The majority of the genetic diversity on Earth is encoded by microbes (Hug et al., 2016; Lapierre and Gogarten, 2009; Tara Oceans coordinators et al., 2015) and the functioning of all Earth’s ecosystems is reliant on diverse microbial communities (Falkowski et al., 2008). High-throughput 16S rRNA gene amplicon sequencing studies continue to yield unprecedented insight into the taxonomic richness of microbiomes (e.g. Louca et al., 2019; Sogin et al., 2006), and abiotic drivers of community composition (e.g. pH; Lauber et al., 2009; Power et al., 2018) are increasingly characterized. Although it is known that biotic (microbe-microbe) interactions can also be important in determining community composition (Needham and Fuhrman, 2016), comparatively little is known about how such interactions, either positive (e.g. cross-feeding; Seth and Taga, 2014) or negative (e.g. toxin-mediated interference competition; Czárán et al., 2002; Hibbing et al., 2010), shape microbiome diversity as a whole.

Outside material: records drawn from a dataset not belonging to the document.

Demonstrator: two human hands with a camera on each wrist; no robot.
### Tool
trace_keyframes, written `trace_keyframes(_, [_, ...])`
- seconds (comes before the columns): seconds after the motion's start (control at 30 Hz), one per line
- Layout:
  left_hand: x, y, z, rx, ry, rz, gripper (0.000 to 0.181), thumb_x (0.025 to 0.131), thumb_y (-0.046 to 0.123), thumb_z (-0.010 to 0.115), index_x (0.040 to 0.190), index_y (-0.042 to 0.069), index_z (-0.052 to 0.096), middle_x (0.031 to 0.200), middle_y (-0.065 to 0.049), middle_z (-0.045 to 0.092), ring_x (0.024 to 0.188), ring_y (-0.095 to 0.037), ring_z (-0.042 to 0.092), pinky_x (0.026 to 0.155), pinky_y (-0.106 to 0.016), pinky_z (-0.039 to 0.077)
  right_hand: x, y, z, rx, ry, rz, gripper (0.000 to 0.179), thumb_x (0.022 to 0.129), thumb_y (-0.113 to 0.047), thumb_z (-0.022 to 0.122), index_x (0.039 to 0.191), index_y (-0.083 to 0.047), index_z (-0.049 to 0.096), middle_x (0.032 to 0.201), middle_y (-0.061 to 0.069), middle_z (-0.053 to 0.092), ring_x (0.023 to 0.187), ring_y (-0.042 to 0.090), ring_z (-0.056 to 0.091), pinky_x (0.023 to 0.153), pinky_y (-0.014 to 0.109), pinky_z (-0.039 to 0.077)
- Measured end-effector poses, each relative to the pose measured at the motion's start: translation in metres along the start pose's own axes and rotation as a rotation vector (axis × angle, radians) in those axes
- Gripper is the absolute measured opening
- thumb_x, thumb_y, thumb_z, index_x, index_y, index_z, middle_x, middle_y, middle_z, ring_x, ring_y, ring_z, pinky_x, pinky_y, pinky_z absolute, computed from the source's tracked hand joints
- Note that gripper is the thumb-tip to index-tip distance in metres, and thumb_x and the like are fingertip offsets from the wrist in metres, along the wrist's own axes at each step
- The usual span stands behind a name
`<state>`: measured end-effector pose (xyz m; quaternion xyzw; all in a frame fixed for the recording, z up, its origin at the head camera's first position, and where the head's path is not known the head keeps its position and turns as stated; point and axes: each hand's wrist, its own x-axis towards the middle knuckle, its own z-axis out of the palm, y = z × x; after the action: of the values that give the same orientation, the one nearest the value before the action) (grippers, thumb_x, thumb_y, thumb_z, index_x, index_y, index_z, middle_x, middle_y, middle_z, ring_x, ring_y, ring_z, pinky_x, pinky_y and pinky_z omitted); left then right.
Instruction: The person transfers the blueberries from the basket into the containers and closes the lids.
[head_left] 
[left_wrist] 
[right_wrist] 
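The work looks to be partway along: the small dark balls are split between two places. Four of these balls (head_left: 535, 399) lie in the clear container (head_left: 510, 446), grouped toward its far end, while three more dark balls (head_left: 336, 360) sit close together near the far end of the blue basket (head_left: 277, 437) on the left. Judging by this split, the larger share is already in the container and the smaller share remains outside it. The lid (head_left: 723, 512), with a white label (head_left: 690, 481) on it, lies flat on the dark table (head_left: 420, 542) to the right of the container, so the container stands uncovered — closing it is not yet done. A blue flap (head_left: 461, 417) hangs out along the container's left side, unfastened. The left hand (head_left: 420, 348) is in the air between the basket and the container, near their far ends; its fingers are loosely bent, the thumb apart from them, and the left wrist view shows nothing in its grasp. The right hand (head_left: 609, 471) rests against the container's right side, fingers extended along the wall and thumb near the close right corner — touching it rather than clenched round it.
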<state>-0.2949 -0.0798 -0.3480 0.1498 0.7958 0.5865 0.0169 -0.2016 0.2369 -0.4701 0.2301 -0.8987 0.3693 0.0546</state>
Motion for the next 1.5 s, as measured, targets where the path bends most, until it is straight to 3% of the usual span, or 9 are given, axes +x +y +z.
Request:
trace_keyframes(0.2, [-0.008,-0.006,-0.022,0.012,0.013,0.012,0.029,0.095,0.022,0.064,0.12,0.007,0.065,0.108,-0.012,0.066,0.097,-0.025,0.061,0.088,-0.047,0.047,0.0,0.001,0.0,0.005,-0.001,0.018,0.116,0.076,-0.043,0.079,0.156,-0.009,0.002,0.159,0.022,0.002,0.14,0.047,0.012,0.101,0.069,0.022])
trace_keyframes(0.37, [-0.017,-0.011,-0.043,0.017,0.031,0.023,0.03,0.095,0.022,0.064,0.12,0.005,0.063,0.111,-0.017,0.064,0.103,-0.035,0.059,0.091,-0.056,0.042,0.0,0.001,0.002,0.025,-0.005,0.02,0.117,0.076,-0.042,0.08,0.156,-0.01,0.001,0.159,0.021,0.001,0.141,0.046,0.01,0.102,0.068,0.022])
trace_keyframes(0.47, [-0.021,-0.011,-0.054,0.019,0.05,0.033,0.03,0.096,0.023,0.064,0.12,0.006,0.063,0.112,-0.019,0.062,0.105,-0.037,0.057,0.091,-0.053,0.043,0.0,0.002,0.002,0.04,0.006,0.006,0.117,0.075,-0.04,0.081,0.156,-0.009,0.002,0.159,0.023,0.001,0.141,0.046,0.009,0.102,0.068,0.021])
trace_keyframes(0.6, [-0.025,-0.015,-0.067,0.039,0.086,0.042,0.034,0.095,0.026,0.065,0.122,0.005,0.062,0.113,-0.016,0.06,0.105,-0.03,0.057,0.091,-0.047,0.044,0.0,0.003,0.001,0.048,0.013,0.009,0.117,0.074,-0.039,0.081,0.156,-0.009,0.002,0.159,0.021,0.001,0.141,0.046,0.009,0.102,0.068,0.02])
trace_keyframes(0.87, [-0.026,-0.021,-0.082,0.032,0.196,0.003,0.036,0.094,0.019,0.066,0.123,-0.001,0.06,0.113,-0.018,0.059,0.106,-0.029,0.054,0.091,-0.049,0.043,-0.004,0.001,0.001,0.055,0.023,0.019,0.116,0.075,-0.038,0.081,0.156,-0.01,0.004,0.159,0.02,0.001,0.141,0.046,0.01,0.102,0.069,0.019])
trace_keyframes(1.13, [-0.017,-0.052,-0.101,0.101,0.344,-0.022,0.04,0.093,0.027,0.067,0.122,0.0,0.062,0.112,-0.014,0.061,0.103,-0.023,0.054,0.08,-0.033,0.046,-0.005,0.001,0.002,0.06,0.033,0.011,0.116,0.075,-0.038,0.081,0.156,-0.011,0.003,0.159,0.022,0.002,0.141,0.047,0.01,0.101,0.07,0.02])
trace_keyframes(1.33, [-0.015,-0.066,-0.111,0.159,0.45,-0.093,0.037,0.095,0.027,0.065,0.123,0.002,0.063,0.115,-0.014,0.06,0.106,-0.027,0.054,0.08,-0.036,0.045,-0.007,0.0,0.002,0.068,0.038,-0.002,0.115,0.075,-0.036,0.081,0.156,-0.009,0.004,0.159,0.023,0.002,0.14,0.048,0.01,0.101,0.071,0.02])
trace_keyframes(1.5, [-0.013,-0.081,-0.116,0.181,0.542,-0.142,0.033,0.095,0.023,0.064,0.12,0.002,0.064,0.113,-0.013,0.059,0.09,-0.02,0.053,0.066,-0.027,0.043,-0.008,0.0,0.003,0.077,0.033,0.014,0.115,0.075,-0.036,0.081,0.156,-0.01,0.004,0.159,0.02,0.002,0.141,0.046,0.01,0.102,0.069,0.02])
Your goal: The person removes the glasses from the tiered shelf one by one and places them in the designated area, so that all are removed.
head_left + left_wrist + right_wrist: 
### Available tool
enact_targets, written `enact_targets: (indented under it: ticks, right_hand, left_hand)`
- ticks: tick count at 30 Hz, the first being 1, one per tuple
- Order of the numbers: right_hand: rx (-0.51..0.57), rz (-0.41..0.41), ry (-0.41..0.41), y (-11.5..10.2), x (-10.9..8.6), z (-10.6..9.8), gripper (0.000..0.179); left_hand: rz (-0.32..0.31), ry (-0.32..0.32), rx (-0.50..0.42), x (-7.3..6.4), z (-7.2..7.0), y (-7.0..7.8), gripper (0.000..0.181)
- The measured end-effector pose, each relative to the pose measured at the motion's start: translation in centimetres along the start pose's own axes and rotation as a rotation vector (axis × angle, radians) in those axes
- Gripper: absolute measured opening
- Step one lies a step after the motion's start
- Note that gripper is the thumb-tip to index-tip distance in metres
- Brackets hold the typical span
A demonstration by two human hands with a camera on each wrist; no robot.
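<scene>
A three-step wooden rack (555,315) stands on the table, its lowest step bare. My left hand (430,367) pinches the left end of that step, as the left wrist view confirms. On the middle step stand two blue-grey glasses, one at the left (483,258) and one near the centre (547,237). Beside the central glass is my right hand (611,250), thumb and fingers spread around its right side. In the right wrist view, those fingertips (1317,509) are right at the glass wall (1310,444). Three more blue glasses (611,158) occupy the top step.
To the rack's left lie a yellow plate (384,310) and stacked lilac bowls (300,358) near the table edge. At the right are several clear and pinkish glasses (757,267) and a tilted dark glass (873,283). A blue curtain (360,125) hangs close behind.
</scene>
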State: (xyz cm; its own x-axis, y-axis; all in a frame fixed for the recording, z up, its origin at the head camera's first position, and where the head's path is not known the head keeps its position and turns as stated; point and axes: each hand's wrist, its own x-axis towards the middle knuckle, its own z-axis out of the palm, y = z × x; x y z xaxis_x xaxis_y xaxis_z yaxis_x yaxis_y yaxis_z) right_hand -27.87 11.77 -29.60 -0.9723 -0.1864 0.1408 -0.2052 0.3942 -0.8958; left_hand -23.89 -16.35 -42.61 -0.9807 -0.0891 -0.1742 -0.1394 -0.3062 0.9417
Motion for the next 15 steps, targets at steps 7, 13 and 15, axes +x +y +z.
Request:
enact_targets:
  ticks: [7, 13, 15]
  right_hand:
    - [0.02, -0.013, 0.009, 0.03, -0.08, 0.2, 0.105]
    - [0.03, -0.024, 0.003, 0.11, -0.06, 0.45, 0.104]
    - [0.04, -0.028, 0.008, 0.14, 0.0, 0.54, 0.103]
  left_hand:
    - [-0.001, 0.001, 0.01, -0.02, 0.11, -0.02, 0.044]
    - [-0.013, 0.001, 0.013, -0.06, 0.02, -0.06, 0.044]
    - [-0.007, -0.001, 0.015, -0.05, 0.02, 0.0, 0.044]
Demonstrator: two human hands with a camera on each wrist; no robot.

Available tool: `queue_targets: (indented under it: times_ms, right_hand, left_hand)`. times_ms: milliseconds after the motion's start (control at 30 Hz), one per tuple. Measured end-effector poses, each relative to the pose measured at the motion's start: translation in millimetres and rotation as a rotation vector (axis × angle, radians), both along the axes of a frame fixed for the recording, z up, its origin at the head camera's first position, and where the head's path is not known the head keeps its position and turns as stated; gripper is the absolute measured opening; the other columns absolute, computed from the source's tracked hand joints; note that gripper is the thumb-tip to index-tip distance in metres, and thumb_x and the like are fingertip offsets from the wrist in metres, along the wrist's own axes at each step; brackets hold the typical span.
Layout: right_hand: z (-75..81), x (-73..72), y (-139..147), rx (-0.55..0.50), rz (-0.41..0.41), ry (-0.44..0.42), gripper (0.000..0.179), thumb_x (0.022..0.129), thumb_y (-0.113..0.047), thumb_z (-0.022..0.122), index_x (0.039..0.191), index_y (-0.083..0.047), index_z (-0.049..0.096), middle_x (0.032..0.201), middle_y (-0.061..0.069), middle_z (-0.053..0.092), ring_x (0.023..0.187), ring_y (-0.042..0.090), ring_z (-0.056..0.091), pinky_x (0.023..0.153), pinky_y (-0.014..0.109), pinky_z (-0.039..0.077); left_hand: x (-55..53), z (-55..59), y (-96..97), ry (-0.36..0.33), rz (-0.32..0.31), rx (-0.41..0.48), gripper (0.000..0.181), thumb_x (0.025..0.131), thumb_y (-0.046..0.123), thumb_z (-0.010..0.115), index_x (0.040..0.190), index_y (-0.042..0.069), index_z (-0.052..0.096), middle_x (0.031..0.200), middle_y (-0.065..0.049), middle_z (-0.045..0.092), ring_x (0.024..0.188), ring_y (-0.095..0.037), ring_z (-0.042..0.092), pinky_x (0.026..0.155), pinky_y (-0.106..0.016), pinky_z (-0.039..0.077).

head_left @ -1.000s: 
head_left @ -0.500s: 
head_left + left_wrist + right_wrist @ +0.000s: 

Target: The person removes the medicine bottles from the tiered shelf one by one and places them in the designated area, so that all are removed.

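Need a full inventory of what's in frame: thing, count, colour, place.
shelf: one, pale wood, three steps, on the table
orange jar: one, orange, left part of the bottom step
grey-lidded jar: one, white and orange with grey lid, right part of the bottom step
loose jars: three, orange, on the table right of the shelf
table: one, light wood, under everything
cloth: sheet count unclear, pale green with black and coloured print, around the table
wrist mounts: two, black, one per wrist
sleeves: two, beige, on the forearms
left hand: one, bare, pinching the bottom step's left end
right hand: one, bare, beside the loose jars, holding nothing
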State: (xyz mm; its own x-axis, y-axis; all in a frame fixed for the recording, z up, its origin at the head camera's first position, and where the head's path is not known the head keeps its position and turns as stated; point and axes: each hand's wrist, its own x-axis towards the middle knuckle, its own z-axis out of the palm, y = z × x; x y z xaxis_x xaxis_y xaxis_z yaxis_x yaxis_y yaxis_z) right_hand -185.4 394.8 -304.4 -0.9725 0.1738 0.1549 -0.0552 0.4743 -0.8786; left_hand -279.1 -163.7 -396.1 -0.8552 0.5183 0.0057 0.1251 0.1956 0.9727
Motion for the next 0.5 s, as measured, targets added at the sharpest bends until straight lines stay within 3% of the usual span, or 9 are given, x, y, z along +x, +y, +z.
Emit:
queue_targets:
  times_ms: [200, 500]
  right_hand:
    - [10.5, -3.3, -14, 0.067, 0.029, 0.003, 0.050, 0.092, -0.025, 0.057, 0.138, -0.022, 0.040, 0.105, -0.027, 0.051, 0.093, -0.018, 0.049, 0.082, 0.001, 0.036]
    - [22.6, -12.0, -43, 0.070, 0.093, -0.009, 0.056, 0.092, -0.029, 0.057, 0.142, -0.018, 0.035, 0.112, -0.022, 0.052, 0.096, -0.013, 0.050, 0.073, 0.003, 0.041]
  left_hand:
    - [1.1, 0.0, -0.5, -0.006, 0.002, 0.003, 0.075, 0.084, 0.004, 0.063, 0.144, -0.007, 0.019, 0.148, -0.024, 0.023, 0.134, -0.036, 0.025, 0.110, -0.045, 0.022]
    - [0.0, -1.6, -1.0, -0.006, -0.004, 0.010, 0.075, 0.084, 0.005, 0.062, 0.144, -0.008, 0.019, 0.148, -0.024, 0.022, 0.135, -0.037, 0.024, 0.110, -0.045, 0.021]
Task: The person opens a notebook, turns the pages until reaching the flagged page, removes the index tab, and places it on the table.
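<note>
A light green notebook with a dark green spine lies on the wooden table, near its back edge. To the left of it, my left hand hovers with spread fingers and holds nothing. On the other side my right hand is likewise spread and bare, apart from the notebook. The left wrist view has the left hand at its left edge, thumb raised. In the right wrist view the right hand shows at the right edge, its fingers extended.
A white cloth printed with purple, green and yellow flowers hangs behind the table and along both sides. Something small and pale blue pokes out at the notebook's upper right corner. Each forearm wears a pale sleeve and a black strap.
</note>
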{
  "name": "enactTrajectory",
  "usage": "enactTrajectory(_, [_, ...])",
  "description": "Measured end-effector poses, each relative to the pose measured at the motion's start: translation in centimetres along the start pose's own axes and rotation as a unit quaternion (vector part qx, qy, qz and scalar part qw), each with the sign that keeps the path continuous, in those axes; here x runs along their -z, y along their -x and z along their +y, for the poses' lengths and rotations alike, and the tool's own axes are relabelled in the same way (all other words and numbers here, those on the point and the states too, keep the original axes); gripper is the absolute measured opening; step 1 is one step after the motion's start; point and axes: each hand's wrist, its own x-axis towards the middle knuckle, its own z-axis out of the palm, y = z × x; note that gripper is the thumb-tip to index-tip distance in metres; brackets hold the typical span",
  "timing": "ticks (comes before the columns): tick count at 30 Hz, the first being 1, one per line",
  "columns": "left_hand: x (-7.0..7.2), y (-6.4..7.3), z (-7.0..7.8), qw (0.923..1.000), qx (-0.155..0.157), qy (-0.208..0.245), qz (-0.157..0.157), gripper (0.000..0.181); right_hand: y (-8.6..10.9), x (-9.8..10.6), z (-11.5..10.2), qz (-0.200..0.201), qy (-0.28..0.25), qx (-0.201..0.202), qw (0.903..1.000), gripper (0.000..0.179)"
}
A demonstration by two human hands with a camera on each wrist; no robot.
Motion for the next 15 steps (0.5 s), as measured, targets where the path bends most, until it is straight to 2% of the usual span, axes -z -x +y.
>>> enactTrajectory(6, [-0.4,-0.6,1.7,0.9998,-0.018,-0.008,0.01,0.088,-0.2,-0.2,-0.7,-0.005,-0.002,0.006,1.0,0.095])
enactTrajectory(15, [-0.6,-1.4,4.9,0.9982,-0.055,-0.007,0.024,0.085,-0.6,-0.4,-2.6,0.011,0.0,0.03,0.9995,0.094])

The dearth of studies exploring how microbial interactions could influence diversity stands in marked contrast to a long research tradition on biotic controls of plant and animal diversity (Elton, 1946; Gause, 2003). In an early study of 49 animal (vertebrate and invertebrate) community samples, Elton, 1946 plotted the number of species versus the number of genera and observed a ~ 1:1 ratio in each individual sample, but a ~ 4:1 ratio when all samples were pooled. He took this observation as evidence for competitive exclusion preventing related species, more likely to overlap in niche space, to co-exist. This concept, more recently referred to as niche filling or Ecological Controls (EC) (Schluter and Pennell, 2017), predicts speciation (or, more generally, diversification) rates to decrease with increasing standing species diversity because less niche space is available (Rabosky and Hurlbert, 2015). In contrast, the Diversity Begets Diversity (DBD) model predicts that when species interactions create novel niches, standing biodiversity favours further diversification (Calcagno et al., 2017; Whittaker, 1972). For example, niche construction (i.e. the physical, chemical or biological alteration of the environment) could influence the evolution of the species constructing the niche, as well as that of co-occurring species (Laland et al., 1999; San Roman and Wagner, 2018). An alternative to either EC or DBD is The Neutral Theory of Biodiversity and Biogeography, in which all species are functionally equivalent and communities assemble via random sampling (Hubbell, 2001). Neutral Theory serves as a null hypothesis of community assembly in macrobes (Azaele et al., 2016; Gotelli and McGill, 2006), and more recently in microbiome research (Harris et al., 2017; Li and Ma, 2016).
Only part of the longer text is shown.